Extracted data entries:
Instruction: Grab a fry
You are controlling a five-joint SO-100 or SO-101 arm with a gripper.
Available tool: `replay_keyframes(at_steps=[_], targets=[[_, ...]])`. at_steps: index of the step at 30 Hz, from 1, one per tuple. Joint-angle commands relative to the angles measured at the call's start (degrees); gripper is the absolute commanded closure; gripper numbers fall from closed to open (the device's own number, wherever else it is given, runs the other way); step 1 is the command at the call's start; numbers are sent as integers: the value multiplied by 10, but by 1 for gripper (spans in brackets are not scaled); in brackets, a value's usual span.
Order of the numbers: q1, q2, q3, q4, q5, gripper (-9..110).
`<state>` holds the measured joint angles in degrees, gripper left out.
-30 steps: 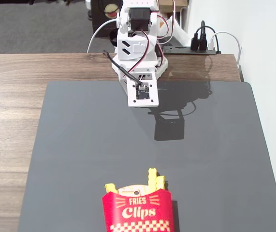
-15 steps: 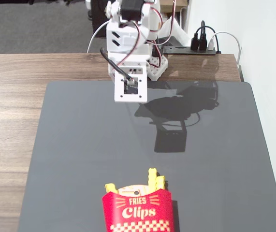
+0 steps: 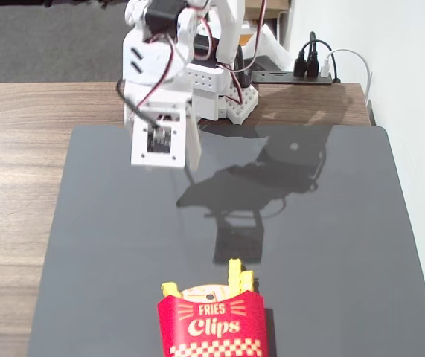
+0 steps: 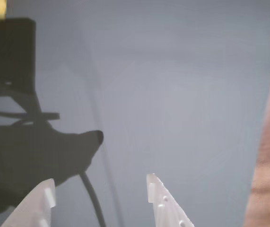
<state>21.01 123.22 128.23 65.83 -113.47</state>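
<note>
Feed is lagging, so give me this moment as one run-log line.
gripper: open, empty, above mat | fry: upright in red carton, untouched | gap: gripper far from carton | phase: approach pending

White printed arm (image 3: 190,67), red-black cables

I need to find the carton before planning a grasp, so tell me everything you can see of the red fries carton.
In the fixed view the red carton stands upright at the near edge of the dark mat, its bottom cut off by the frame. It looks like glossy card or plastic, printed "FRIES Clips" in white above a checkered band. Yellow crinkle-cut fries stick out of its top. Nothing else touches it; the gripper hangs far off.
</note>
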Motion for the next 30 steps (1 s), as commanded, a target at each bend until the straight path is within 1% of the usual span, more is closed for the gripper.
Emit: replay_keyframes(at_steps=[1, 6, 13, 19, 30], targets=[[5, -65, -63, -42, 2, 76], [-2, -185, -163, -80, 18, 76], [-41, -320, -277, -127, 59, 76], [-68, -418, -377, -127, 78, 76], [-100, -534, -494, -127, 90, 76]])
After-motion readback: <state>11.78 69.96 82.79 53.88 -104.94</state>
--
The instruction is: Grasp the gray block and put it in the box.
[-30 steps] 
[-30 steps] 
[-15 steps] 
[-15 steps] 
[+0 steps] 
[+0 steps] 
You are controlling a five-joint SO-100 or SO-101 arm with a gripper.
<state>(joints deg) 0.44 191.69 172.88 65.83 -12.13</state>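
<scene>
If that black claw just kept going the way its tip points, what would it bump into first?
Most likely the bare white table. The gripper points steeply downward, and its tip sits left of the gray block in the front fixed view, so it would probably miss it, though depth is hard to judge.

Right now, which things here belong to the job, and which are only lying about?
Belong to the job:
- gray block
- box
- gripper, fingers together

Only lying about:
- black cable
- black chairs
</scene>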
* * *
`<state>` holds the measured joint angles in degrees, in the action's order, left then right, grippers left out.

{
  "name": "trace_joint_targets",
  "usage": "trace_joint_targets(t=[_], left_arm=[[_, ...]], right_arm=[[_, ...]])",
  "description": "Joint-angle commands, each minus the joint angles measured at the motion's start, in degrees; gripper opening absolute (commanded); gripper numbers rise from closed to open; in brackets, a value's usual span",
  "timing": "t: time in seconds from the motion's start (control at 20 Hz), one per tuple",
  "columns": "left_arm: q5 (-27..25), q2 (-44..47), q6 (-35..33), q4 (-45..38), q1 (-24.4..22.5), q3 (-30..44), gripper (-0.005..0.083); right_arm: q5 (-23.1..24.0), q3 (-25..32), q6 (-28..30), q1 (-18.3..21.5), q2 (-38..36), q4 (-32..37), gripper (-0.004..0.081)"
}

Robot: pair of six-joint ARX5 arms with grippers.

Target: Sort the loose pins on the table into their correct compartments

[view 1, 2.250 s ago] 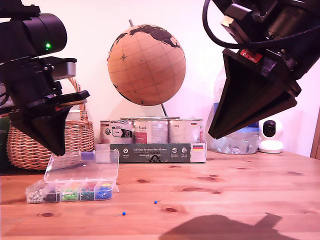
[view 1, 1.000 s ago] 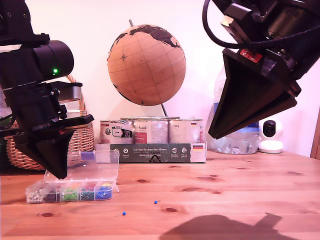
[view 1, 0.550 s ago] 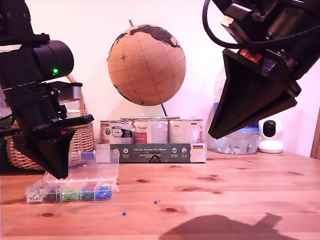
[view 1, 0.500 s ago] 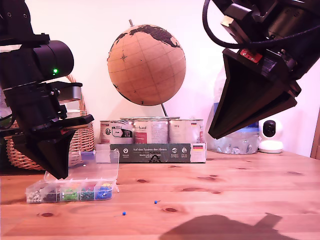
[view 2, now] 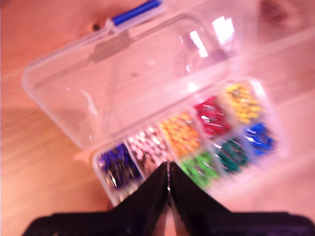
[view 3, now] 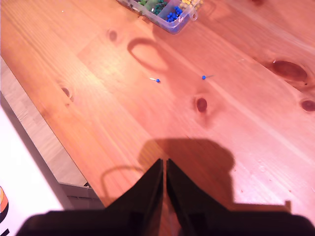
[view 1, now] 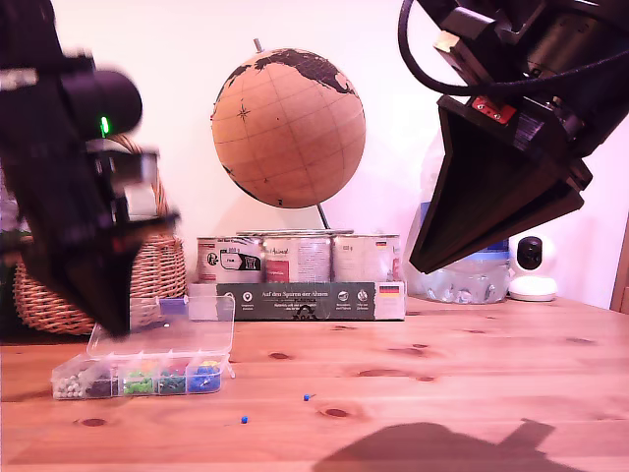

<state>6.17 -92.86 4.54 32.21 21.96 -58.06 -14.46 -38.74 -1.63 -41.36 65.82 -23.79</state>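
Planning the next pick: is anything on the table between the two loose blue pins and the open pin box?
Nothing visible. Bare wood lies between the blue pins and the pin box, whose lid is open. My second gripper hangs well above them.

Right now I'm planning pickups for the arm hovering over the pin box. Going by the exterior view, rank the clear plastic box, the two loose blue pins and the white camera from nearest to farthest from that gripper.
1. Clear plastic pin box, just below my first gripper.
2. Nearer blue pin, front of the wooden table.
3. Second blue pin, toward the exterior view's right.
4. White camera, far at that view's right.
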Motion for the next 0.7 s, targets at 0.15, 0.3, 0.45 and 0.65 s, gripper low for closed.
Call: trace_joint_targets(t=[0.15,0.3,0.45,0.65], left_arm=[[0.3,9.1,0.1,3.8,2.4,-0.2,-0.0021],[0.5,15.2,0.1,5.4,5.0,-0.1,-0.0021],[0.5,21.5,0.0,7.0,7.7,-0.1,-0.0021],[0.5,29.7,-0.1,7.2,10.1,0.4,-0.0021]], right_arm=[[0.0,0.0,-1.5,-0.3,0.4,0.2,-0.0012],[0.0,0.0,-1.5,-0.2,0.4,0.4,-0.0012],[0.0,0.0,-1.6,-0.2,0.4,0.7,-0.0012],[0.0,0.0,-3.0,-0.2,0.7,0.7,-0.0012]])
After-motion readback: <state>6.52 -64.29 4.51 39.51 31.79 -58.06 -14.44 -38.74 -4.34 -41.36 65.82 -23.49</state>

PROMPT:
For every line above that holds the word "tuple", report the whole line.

EXERCISE SOLUTION:
Available tool: `replay_keyframes(at_steps=[_], targets=[[_, ...]])`. at_steps: index of the step at 30 Hz, from 1, one per tuple. Joint-angle commands relative to the angles measured at the call's start (degrees); gripper is the absolute commanded closure; gripper numbers fall from closed to open (the device's own number, wherever else it is given, runs the other way); step 1 is the command at the call's start; numbers are sent as integers: the value multiplied by 10, but by 1 for gripper (spans in brackets are not scaled); in brackets, a value's usual span.
  "timing": "t: time in seconds from the motion's start (control at 20 Hz), one per tuple",

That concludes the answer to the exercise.